*What the task requires:*
Repeat the entries below exactly and in full.

*Dataset entries:*
★ ★ ★
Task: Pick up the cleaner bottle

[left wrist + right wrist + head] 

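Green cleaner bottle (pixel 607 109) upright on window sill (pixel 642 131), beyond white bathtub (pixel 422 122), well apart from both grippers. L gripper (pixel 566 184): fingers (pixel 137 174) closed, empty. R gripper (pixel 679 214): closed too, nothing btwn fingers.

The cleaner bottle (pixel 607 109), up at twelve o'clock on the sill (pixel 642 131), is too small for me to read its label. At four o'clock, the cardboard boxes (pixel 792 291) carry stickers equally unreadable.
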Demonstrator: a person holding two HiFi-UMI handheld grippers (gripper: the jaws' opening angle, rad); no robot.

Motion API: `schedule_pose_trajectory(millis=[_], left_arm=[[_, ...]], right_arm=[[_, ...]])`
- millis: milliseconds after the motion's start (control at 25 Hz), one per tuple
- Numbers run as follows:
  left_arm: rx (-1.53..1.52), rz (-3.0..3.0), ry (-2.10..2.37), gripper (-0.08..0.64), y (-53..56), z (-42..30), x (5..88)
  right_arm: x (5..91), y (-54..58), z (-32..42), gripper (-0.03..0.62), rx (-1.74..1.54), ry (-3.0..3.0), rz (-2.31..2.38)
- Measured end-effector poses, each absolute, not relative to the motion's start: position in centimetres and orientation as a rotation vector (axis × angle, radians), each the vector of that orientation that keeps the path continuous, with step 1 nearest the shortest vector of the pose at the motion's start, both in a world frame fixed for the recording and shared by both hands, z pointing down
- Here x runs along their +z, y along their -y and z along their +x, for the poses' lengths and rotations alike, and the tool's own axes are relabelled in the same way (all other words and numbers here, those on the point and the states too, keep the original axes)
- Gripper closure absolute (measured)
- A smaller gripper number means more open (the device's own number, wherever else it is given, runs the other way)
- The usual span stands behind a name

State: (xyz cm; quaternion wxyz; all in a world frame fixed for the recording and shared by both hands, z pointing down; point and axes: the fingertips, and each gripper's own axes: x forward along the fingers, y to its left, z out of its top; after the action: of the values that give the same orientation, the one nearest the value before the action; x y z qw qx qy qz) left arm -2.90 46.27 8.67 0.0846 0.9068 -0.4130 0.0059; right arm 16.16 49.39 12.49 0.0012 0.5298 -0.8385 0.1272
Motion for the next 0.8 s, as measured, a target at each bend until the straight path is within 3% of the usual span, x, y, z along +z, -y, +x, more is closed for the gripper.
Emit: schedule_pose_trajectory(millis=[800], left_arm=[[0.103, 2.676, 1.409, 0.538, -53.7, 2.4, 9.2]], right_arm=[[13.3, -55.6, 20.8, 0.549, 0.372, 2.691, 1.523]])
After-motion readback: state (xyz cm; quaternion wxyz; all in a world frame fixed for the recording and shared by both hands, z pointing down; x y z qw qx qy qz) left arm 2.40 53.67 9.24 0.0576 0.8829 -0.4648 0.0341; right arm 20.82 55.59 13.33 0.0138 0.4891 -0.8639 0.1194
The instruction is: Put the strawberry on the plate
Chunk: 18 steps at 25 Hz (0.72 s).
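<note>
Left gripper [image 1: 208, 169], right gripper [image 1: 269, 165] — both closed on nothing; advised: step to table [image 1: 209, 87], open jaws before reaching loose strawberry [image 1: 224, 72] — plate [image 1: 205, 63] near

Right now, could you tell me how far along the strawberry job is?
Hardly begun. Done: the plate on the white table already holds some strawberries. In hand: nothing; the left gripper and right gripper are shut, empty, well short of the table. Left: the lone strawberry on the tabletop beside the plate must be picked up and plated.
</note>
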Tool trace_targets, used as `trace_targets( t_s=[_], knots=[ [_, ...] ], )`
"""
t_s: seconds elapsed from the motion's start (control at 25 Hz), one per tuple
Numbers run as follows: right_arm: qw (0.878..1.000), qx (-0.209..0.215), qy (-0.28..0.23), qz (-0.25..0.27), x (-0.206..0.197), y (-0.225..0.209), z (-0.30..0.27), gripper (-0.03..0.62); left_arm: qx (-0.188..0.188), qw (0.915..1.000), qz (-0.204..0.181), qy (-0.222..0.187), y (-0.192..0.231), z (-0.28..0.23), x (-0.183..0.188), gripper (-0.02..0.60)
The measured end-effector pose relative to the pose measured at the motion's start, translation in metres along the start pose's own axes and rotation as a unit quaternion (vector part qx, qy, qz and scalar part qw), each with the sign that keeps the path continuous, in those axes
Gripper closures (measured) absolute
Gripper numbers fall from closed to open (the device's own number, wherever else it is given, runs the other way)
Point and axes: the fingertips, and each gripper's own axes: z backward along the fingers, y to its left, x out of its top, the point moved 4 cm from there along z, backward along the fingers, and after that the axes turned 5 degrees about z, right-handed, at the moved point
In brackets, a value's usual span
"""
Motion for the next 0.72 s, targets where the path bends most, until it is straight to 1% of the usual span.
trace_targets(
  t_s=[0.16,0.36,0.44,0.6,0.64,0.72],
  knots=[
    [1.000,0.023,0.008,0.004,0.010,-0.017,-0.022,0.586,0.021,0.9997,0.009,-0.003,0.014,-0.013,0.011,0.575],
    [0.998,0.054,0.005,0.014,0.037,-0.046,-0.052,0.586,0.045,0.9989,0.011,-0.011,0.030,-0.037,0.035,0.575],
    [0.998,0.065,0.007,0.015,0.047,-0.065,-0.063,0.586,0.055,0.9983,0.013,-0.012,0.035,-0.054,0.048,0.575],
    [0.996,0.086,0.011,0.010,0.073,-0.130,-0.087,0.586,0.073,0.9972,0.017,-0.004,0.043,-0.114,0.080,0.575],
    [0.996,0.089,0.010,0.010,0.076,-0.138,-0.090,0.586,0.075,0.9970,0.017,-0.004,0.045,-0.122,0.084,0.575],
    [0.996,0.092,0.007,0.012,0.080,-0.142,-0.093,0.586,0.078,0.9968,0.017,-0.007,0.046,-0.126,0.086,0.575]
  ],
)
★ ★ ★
*The completed task:*
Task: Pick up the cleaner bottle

[left wrist + right wrist + head] 

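Green cleaner bottle (pixel 607 109) upright on window sill (pixel 642 131), beyond white bathtub (pixel 422 122), well apart from both grippers. L gripper (pixel 566 184): fingers (pixel 137 174) closed, empty. R gripper (pixel 679 214): closed too, nothing btwn fingers.

The cleaner bottle (pixel 607 109), up at twelve o'clock on the sill (pixel 642 131), is too small for me to read its label. At four o'clock, the cardboard boxes (pixel 792 291) carry stickers equally unreadable.
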Demonstrator: a person holding two HiFi-UMI handheld grippers (gripper: the jaws' opening angle, rad); no robot.

Motion API: `schedule_pose_trajectory(millis=[_], left_arm=[[_, ...]], right_arm=[[_, ...]])`
- millis: milliseconds after the motion's start (control at 25 Hz), one per tuple
- Numbers run as follows:
  left_arm: rx (-1.53..1.52), rz (-3.0..3.0), ry (-2.10..2.37), gripper (-0.08..0.64), y (-53..56), z (-42..30), x (5..88)
  right_arm: x (5..91), y (-54..58), z (-32..42), gripper (-0.03..0.62), rx (-1.74..1.54), ry (-3.0..3.0), rz (-2.31..2.38)
- Measured end-effector poses, each absolute, not relative to the motion's start: position in centimetres and orientation as a rotation vector (axis × angle, radians), each the vector of that orientation that keeps the path continuous, with step 1 nearest the shortest vector of the pose at the motion's start, both in a world frame fixed for the recording and shared by both hands, z pointing down
- Here x runs along their +z, y along their -y and z along their +x, for the poses' lengths and rotations alike, and the tool's own axes are relabelled in the same way (all other words and numbers here, those on the point and the states too, keep the original axes)
- Gripper closure absolute (measured)
- A smaller gripper number means more open (the device's own number, wherever else it is given, runs the other way)
- The usual span stands behind a name

State: (xyz cm; quaternion wxyz; all in a world frame fixed for the recording and shared by both hands, z pointing down; point and axes: the fingertips, and each gripper's own axes: x forward along the fingers, y to its left, z out of its top; after the action: of the values that give the same orientation, the one nearest the value before the action; x y z qw qx qy qz) left arm -2.90 46.27 8.67 0.0846 0.9068 -0.4130 0.0059; right arm 16.16 49.39 12.49 0.0012 0.5298 -0.8385 0.1272
Motion for the next 0.8 s, as measured, a target at each bend until the straight path is within 3% of the usual span, x, y, z along +z, -y, +x, more is closed for the gripper.
Emit: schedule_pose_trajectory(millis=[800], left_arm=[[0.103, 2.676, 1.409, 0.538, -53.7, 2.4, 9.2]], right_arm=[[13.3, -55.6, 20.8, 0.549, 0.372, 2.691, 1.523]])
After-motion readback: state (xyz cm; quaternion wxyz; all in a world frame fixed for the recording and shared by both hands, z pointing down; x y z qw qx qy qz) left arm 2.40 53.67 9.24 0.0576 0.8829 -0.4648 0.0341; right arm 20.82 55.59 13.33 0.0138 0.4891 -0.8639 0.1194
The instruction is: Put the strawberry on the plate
Chunk: 18 steps at 25 Hz (0.72 s).
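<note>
Left gripper [image 1: 208, 169], right gripper [image 1: 269, 165] — both closed on nothing; advised: step to table [image 1: 209, 87], open jaws before reaching loose strawberry [image 1: 224, 72] — plate [image 1: 205, 63] near

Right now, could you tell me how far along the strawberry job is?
Hardly begun. Done: the plate on the white table already holds some strawberries. In hand: nothing; the left gripper and right gripper are shut, empty, well short of the table. Left: the lone strawberry on the tabletop beside the plate must be picked up and plated.
</note>
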Tool trace_targets, used as `trace_targets( t_s=[_], knots=[ [_, ...] ], )`
"""
t_s: seconds elapsed from the motion's start (control at 25 Hz), one per tuple
Numbers run as follows: right_arm: qw (0.878..1.000), qx (-0.209..0.215), qy (-0.28..0.23), qz (-0.25..0.27), x (-0.206..0.197), y (-0.225..0.209), z (-0.30..0.27), gripper (-0.03..0.62); left_arm: qx (-0.188..0.188), qw (0.915..1.000), qz (-0.204..0.181), qy (-0.222..0.187), y (-0.192..0.231), z (-0.28..0.23), x (-0.183..0.188), gripper (-0.02..0.60)
The measured end-effector pose relative to the pose measured at the motion's start, translation in metres along the start pose's own axes and rotation as a unit quaternion (vector part qx, qy, qz and scalar part qw), each with the sign that keeps the path continuous, in those axes
Gripper closures (measured) absolute
Gripper numbers fall from closed to open (the device's own number, wherever else it is given, runs the other way)
Point and axes: the fingertips, and each gripper's own axes: z backward along the fingers, y to its left, x out of its top, the point moved 4 cm from there along z, backward along the fingers, and after that the axes turned 5 degrees about z, right-handed, at the moved point
In brackets, a value's usual span
"""
Motion for the next 0.72 s, targets where the path bends most, until it is straight to 1% of the usual span.
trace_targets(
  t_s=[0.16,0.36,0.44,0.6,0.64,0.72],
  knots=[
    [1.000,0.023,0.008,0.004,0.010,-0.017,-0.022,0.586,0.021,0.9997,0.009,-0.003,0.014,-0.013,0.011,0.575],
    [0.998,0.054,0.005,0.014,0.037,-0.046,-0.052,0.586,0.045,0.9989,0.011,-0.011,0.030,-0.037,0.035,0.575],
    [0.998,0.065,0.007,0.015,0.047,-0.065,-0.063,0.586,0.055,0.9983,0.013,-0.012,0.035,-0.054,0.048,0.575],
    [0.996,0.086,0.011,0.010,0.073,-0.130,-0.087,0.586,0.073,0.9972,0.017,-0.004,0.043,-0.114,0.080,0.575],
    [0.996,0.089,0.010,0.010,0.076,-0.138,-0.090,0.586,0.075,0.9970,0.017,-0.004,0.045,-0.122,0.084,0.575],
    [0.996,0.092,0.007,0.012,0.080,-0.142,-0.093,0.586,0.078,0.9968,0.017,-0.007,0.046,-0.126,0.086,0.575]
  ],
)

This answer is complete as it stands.